According to PhilHealth officials, some data stored on their servers and local stations were compromised, necessitating the disconnection of certain systems from their network for remediation. This action led to the temporary suspension of key Internet-based services while the remediation process was underway.
While it is commendable that PhilHealth is now being transparent about the cyberattack, it is concerning that their DPO and action center utilized email addresses with @gmail.com domains for their official functions, specifically phic.actioncenter2023@gmail.com and phic.dpo@gmail.com, as points of contact for the public advisory.
It is considered best practice (and should be made mandatory) for government agencies to use *.gov.ph domain names for official email addresses. This provides a level of assurance to the public that the addresses they are interacting with are from official government sources.

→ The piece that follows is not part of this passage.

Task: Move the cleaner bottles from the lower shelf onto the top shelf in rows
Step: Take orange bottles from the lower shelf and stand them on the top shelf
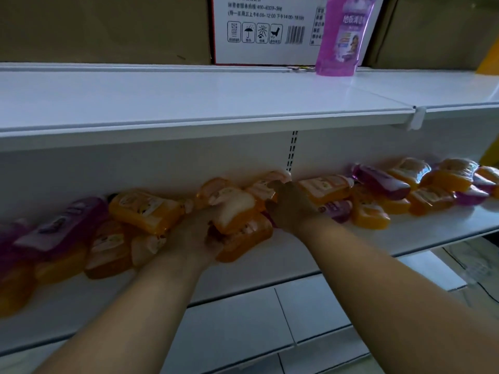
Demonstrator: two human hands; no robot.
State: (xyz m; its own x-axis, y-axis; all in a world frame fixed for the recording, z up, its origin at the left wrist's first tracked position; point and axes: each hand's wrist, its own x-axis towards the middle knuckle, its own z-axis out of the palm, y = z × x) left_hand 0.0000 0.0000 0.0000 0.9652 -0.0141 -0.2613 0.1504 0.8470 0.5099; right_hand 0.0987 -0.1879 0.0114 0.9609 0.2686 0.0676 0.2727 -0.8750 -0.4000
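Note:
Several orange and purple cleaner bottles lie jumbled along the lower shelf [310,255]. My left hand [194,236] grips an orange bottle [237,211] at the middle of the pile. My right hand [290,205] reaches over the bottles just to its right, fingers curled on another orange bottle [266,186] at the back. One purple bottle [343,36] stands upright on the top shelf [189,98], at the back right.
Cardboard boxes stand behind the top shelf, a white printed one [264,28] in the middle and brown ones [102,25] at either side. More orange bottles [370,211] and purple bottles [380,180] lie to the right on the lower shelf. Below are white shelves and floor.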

Presently, multiple government agencies and their regional branches, including the Philippine National Police (PNP), the Armed Forces of the Philippines (AFP), the Bureau of Corrections (BuCor), and the Supreme Court of the Philippines, employ @yahoo and @gmail email addresses for official communications.
This practice exposes users to risks, as it presents opportunities for cybercriminals and scammers to target public citizens, government agency staff, and executives through phishing, spear-phishing, and social engineering. Such attacks can result in financial losses through scams and the installation of malware on their systems, including ransomware.
Numerous internet users have expressed concerns about PhilHealth’s use of @gmail.com addresses in its public advisory.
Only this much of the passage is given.